(Description of the task):
Search the records for "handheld". Copy every line where it appears.

Collected data
====

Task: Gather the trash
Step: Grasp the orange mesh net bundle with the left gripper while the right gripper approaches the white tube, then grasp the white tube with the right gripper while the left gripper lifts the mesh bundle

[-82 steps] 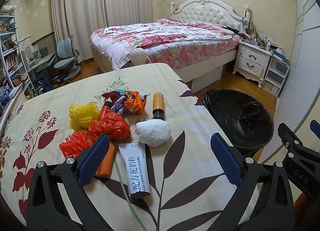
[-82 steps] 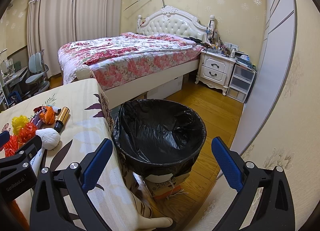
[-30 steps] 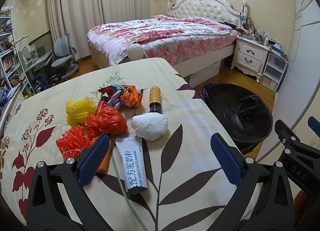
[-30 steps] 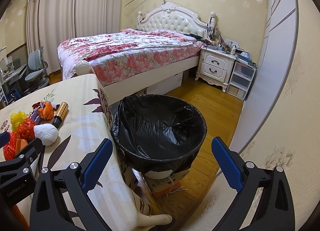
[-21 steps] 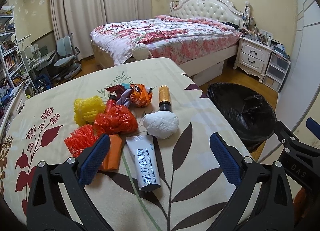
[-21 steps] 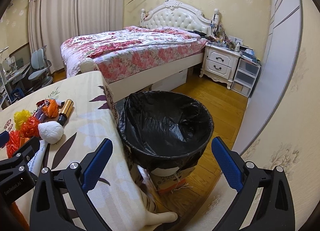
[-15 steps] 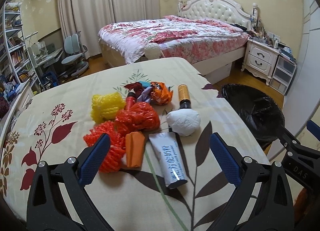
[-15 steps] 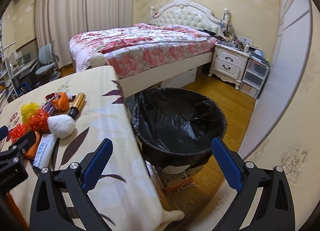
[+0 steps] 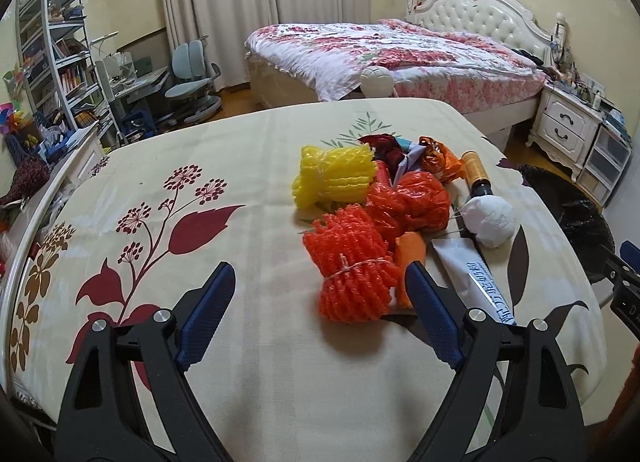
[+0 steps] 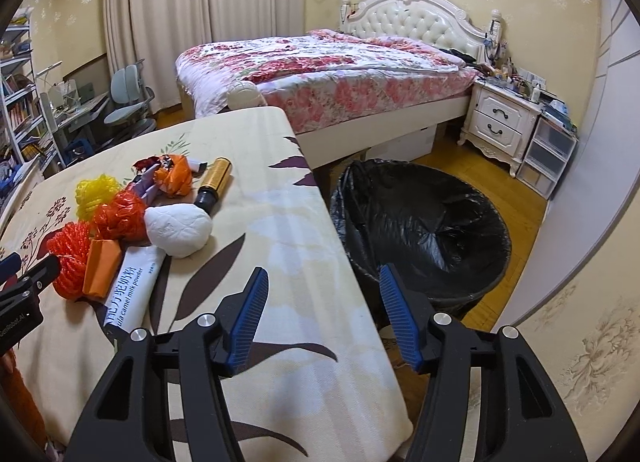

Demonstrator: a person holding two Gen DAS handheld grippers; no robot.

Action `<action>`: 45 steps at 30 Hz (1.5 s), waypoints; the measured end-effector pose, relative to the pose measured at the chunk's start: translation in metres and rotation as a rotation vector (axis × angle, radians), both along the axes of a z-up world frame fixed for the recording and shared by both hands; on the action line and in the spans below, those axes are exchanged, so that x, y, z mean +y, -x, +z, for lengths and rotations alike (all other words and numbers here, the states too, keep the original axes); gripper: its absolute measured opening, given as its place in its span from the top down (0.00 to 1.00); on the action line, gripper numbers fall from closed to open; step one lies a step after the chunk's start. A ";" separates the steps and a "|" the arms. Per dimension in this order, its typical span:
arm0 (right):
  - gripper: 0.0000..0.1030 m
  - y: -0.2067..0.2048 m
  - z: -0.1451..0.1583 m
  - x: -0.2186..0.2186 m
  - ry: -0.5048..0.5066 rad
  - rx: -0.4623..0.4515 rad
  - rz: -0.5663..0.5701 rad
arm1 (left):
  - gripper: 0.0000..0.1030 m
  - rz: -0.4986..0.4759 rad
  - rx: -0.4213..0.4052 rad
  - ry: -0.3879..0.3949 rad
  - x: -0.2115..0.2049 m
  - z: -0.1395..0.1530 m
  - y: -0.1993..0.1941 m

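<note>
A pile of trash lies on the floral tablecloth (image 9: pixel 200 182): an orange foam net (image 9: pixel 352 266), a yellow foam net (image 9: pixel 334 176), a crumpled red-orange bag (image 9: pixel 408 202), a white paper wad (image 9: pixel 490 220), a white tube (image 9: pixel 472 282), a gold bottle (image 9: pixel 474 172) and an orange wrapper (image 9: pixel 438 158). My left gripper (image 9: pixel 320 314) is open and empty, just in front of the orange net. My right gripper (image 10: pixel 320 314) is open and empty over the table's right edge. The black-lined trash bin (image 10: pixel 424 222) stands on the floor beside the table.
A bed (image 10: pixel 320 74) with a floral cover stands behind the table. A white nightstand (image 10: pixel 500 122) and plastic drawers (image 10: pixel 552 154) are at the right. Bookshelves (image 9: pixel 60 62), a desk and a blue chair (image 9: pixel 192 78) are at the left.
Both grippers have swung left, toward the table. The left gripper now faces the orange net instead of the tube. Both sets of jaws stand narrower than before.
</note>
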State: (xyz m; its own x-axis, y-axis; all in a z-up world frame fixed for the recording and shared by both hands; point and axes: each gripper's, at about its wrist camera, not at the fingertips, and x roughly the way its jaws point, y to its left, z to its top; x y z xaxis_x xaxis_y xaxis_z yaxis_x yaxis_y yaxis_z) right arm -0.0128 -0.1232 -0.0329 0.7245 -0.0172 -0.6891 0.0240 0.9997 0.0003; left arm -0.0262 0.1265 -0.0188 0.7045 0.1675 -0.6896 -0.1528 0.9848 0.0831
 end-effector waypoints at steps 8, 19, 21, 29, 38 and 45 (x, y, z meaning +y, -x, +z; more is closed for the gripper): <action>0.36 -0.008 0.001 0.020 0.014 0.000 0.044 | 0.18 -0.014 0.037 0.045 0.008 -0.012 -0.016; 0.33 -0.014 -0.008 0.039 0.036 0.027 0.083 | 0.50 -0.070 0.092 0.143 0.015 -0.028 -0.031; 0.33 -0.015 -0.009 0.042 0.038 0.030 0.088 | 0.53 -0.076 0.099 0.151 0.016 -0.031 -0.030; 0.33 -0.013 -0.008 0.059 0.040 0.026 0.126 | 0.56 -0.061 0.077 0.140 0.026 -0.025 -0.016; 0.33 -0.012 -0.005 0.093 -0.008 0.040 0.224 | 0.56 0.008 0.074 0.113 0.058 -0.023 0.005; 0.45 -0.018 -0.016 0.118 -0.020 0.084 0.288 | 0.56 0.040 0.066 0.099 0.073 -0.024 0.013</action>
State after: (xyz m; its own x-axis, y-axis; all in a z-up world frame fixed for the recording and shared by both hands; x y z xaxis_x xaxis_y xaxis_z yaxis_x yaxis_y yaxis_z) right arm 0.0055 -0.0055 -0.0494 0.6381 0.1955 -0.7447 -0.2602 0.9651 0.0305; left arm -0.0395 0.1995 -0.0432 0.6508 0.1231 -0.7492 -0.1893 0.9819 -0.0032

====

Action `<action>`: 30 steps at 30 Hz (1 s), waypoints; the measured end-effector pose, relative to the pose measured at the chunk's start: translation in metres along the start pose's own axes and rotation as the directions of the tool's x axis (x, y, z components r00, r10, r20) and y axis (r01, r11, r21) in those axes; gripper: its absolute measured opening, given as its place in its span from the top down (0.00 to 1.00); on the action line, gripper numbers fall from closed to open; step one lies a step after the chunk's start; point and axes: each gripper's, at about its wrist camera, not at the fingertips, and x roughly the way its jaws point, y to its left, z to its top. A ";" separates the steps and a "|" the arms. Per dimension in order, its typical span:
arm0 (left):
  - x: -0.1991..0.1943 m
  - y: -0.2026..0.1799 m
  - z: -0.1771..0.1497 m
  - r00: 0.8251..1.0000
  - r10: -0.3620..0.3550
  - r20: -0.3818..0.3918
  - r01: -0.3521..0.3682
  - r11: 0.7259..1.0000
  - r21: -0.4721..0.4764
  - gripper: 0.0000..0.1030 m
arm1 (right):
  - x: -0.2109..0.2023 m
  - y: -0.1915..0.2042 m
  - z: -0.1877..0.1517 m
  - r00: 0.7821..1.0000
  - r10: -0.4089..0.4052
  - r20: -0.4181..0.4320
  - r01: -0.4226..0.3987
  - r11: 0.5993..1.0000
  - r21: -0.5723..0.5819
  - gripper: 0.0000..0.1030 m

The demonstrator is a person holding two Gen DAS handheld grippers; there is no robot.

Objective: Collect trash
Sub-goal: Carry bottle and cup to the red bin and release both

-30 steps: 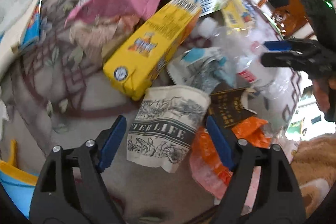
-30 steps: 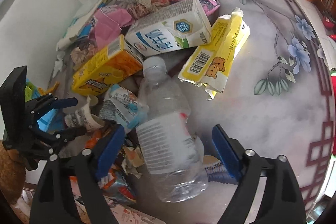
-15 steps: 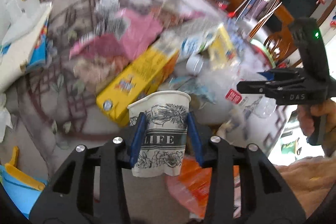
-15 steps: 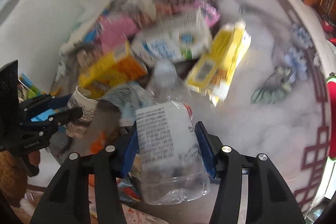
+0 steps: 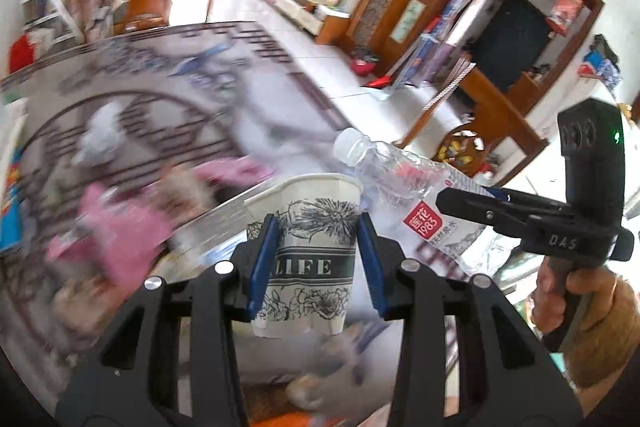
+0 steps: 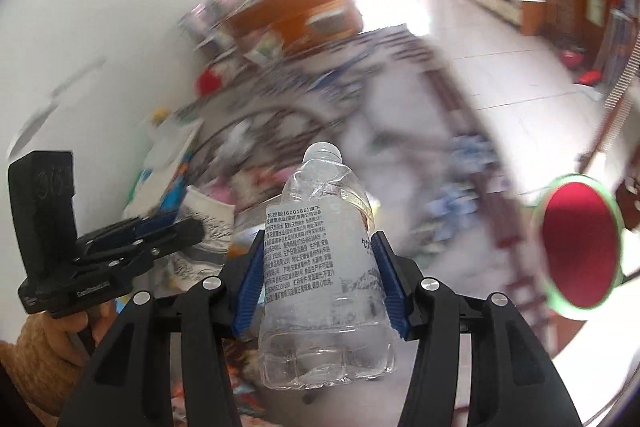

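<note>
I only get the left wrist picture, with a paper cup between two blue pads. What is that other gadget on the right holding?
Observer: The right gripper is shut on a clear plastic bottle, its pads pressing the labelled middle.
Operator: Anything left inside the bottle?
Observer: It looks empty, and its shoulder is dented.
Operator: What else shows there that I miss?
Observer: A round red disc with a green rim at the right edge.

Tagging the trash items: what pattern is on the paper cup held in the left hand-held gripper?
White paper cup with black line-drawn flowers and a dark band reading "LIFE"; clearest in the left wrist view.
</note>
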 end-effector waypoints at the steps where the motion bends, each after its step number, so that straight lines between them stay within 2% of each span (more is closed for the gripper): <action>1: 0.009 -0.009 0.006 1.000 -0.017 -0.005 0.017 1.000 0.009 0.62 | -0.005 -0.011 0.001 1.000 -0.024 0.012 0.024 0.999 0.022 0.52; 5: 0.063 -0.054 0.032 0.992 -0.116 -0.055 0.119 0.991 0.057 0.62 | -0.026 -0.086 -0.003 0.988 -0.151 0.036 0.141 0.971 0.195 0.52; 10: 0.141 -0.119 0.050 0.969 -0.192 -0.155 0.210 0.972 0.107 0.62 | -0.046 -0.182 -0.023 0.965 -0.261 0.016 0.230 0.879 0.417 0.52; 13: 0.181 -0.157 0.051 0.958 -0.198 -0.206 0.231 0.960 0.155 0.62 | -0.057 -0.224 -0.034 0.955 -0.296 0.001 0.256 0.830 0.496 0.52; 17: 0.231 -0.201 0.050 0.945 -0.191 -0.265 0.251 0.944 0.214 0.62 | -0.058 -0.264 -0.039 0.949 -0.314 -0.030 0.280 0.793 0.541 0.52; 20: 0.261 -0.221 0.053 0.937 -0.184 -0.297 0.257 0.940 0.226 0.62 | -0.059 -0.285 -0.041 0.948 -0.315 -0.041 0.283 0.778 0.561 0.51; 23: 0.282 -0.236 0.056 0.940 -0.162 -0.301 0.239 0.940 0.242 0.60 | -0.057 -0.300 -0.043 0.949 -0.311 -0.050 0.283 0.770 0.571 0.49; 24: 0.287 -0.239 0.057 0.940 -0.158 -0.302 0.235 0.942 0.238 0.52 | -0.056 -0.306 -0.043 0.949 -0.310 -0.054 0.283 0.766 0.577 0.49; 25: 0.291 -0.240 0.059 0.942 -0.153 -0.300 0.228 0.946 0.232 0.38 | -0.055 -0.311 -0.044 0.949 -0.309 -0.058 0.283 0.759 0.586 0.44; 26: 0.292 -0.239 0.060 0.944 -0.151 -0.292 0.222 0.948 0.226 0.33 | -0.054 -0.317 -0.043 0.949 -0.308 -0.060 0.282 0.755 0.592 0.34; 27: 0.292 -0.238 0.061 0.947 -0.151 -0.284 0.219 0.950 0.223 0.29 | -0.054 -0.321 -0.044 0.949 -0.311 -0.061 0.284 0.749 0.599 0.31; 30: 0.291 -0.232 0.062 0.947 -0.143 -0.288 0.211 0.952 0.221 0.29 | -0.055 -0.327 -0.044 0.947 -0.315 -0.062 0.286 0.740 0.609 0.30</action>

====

(Response):
Demonstrator: a person holding two Gen DAS handheld grippers; no robot.
The demonstrator is a person holding two Gen DAS handheld grippers; there is no robot.

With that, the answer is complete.